Mann’s variety program is like part MTV’s Jackass meets E!’s Wild On! series, with a little Travel Channel and reality TV cojones thrown in for good measure. The E! comparison stands to reason: Mann used to be a host on Wild On! years ago and helped bring everything from Jules Asner, Brooke Burke and Cannes, to Ibiza and Jenna Jameson to the small screen. It’s definitely not for the kids, but don’t be surprised if they know about it.
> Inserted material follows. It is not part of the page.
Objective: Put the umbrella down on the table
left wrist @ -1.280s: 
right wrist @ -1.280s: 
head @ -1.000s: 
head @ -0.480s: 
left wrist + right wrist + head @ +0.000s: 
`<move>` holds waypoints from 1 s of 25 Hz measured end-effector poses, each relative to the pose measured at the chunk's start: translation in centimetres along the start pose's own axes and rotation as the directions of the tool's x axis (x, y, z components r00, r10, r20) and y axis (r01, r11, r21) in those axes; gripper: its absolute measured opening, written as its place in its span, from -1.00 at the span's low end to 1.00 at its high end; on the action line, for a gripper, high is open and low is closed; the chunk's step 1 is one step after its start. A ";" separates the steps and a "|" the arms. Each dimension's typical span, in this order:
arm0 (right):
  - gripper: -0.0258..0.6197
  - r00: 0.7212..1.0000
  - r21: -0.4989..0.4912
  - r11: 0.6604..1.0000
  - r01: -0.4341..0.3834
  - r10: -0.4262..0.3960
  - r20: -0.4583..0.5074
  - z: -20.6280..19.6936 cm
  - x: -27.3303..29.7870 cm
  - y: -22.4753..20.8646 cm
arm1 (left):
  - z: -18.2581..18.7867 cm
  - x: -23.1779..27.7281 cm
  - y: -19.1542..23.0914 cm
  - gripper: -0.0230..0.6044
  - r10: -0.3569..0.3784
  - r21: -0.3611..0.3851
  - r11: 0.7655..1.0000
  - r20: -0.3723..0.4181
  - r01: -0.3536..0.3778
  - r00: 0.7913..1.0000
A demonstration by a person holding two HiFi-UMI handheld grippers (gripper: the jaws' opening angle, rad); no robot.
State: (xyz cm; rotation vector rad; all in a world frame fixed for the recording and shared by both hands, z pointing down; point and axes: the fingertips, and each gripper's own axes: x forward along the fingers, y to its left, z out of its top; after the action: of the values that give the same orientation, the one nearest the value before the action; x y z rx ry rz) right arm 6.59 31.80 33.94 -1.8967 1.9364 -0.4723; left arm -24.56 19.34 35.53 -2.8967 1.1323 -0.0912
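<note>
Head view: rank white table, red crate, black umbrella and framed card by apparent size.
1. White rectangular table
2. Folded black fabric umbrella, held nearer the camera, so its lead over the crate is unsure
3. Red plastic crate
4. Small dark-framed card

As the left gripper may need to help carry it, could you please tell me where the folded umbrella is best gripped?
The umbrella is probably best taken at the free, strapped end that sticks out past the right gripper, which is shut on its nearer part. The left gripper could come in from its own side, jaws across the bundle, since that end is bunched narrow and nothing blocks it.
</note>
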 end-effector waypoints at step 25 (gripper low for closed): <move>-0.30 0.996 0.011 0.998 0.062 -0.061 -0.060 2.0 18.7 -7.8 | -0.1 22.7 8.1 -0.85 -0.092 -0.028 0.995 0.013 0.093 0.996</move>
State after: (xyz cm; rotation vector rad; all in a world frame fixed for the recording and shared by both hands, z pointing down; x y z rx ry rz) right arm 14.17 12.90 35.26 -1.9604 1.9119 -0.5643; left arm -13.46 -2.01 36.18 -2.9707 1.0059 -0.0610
Art Mann Presents takes viewers on an irreverent, 30-minute joyride every week, covering events as divergent as the Indy 500, Mardi Gras, the L.A. Urban Iditarod, Green Beer Day at Miami University (in Oxford, Ohio) and the Adult Entertainment Expo. It’s all a bit voyeuristic, but there’s nothing on the air quite like it. Most importantly, it’s a triumph because of the show’s EveryMann, who (un)knowingly punctuates the show with great pop culture pathos and subtext… after all, anyone can turn the cameras on the inebriated. It takes a special kinda guy to make you care about it all.

In an era when television programmers are attempting to nail the beginning or perfect the ending, one easygoing, low-key, and unfazed wiseacre knows he’s got the greatest job in television. Mann doesn’t worry about where things begin or end; he cheerily leads people watchers through places they might not otherwise see or experience.

In a self-important sea, this boat’s pure, unadulterated fun — and very little of television is these days.